Sponges are widely recognized as important model organisms for studying animal evolution, due to their phylogenetic position at the base of the animal tree of life, as well as similarities to the nearest animal relatives, the choanoflagellates. A critical aspect of animal evolution concerns the origin of germ layers, the embryonic structures which give rise to all tissues and organs of animal bodies. Haeckels hypothesis suggested a germ layer homology between sponges and corals, and thus all eumetazoans (complex animals including cnidarians and bilaterians). According to this hypothesis, sponge choanoderm (composed of the feeding cells, choanocytes) and sponge pinacoderm (the outer epithelium) would be homologous to eumetazoan endoderm (from which the digestive system originates) and the ectoderm (giving rise to the epidermis), respectively. We addressed this hypothesis comparing tissue-specific transcriptomes derived from single-cell transcriptome datasets of sponges and cnidarians. We have sequenced single cell transcriptomes of Australian calcareous sponge, Sycon capricorn, and identified its cell types using a combination of in silico annotation of the cell clusters and in situ hybridization with marker genes. Single-cell transcriptome datasets for two demosponge species and two cnidarian species were extracted from recent literature.
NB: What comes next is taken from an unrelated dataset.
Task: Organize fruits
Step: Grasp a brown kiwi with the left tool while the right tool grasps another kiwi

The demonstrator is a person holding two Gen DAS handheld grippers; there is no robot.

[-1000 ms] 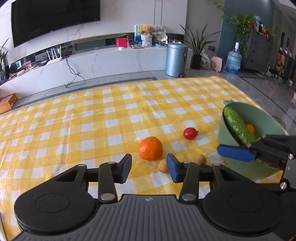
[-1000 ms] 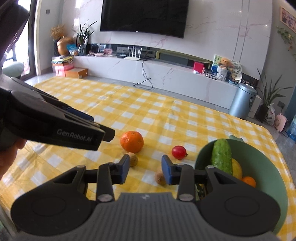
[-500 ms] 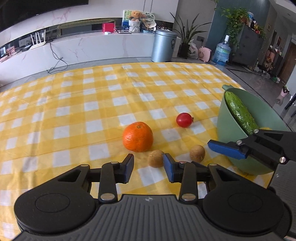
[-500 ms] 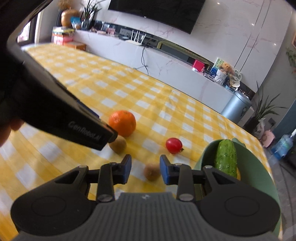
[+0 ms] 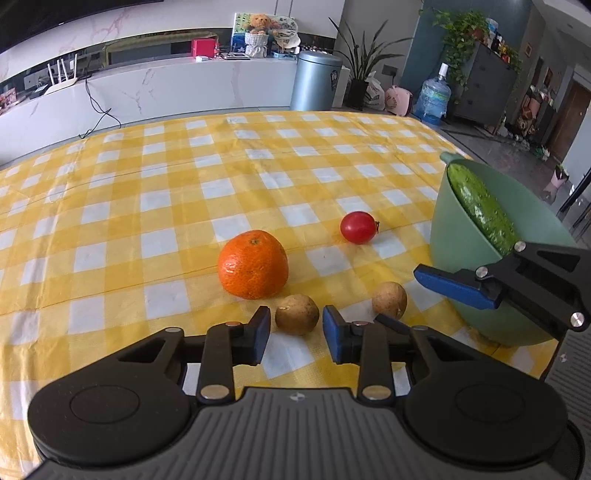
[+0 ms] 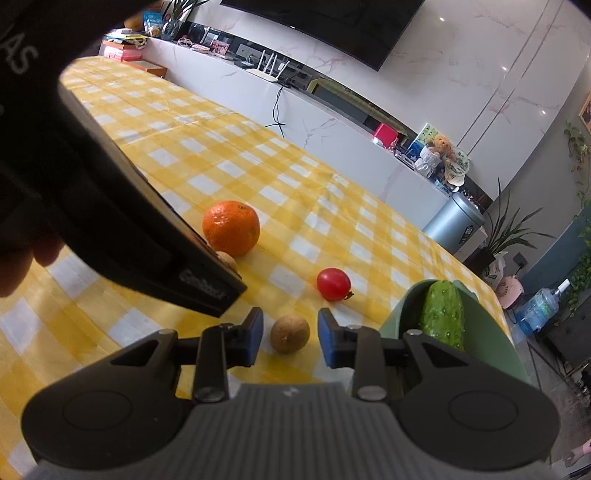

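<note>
While both grippers hang low over the checked cloth (image 5: 155, 206), the stock reads as follows.

Left gripper (image 5: 296, 329): jaws closing, blue pads either side of a small brown fruit (image 5: 297, 314) that lies on the cloth; slim gaps show on both sides, so the pads are apart from it.

Right gripper (image 6: 290, 331): jaws narrowly apart, straddling the second brown fruit (image 6: 289, 333), which also lies on the cloth; gaps show on each side, no contact. In the left view this gripper (image 5: 458, 286) reaches in from the right, in front of the bowl.

Orange (image 5: 253, 264): on the cloth, just behind the left gripper's fruit and close to touching it.

Tomato (image 5: 358, 227): red, small, on the cloth between orange and bowl, apart from both.

Bowl (image 5: 448, 236): pale green, at the right edge of the table. Holds a cucumber (image 5: 484, 212) leaning against its far rim.

Background: white marble counter (image 5: 177, 92), grey bin (image 5: 316, 85), water bottle (image 5: 433, 96), potted plants, a dark screen (image 6: 332, 26) on the wall.

Person: only part of a hand (image 6: 22, 258) behind the left gripper's body, seen from the right camera.
</note>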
Homology was assessed using the SAMap algorithm, which has been designed to identify homologous cell types across vast evolutionary distances by detection of shared expression profiles. Our results are fully consistent with Haeckels hypothesis, supporting homology between the innermost layers of sponges and cnidarians (choanoderm and endoderm/gastrodermis) as well as the outermost layers of sponges and cnidarians (pinacoderm and ectoderm/epidermis). Thus, sponge body plan appears to represent an intermediate step between single cell protists (choanoflagellates) and complex animals, rather than being independent experiment in animal multicellularity as suggested by alternative hypotheses.